4) Documented BRCA1/2 (+ve) status, the patient must have a mutation that is predicted to
be deleterious or suspected deleterious (known or predicted to be detrimental / lead to
loss of function). Mutations that are not clearly pathogenic will be assessed by a
committee of genetic specialists to adjudicate if the patient is eligible.
5) Patients must have received a taxane or an anthracycline in either an adjuvant (may
include neoadjuvant) or metastatic treatment setting. 6) Patients must not have received
more than one prior line of chemotherapy in the metastatic setting. If a patient has
oestrogen receptor and/or progesterone receptor positive HER2 negative metastatic breast
cancer and has completed a prior line of hormonal treatment, then if the current or
currently planned choice of treatment for the patient does not include a hormonal treatment
then they would be a suitable patient to enter the study. Previous endocrine therapy could
be in either an adjuvant or a metastatic setting and include endocrine therapy in
combination with a targeted agent such as a CDK4/6 or mTOR inhibitor.

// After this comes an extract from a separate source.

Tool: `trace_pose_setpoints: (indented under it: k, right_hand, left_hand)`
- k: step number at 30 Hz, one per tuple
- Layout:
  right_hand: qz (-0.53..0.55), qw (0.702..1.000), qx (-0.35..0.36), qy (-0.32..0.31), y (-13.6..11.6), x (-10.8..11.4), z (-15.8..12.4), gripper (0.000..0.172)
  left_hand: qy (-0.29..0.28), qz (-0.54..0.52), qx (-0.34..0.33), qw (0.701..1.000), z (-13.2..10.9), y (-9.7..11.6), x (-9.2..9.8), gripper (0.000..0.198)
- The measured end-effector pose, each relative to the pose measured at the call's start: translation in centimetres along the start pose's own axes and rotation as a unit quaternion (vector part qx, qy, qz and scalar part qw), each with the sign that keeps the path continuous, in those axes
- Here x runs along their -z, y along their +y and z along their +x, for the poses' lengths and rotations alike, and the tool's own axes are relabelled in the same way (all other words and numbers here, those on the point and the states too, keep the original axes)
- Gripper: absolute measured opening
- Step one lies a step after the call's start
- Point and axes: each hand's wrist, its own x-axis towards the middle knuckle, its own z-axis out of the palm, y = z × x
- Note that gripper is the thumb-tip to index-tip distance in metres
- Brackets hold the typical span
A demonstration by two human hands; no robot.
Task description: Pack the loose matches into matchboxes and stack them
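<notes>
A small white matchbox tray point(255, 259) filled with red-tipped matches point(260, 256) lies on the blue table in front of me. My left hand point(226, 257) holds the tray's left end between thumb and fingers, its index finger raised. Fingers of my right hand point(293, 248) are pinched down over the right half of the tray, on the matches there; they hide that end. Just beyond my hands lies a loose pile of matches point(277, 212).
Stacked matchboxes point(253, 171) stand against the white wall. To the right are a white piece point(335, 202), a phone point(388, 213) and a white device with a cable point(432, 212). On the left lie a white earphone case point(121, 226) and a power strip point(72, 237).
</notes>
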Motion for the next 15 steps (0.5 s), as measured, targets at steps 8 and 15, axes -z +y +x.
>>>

7) Be considered suitable, by the Investigator, for further treatment with single-agent
chemotherapy for the metastatic disease.
8) Patients must have a life expectancy ≥ 16 weeks. Exclusion Criteria
1. Previous enrolment in the present study.
2. Participation in another clinical study with an investigational product (IP) during
the last 1 month.
3. Patients receiving any systemic chemotherapy or radiotherapy (except for palliative
reasons) within 3 weeks prior to study treatment.
4. Any previous treatment with a PARP inhibitor, including olaparib.
5. Other malignancy within the last 5 years except: any breast cancer not considered HER2
-ve/gBRCAm, adequately treated non-melanoma skin cancer, curatively treated in situ
cancer of the cervix, ductal carcinoma in situ (DCIS), stage 1, grade 1 endometrial
carcinoma, or other solid tumours including lymphomas (without bone marrow
involvement) curatively treated with no evidence of disease for ≥5 years.
6. Resting electrocardiogram (ECG) with corrected QT interval (QTc) > 470 msec on two or
more time points within a 24-hour period or family history of long QT syndrome.
7. Concomitant use of known strong (e.g., phenobarbital, enzalutamide, phenytoin,
rifampicin, rifabutin, rifapentine, carbamazepine, nevirapine and St John's Wort) or
moderate CYP3A inducers (e.g., bosentan, efavirenz, modafinil). The required washout
period prior to starting olaparib is 5 weeks for enzalutamide or phenobarbital and 3
weeks for other agents.
8. Patients with myelodysplastic syndrome (MDS)/acute myeloid leukaemia (AML) or with
features suggestive of MDS/AML.
9. Patients with symptomatic uncontrolled brain metastases. Patients with previously
treated stable brain metastases are eligible.
10. Patients with known active hepatitis (B or C) due to risk of transmitting the
infection through blood or other body fluids.
11. Previous allogenic bone marrow transplant or double umbilical cord blood
transplantation (dUCBT).
12. Whole blood transfusions in the last 120 days prior to entry to the study (packed red
blood cells and platelet transfusions are acceptable).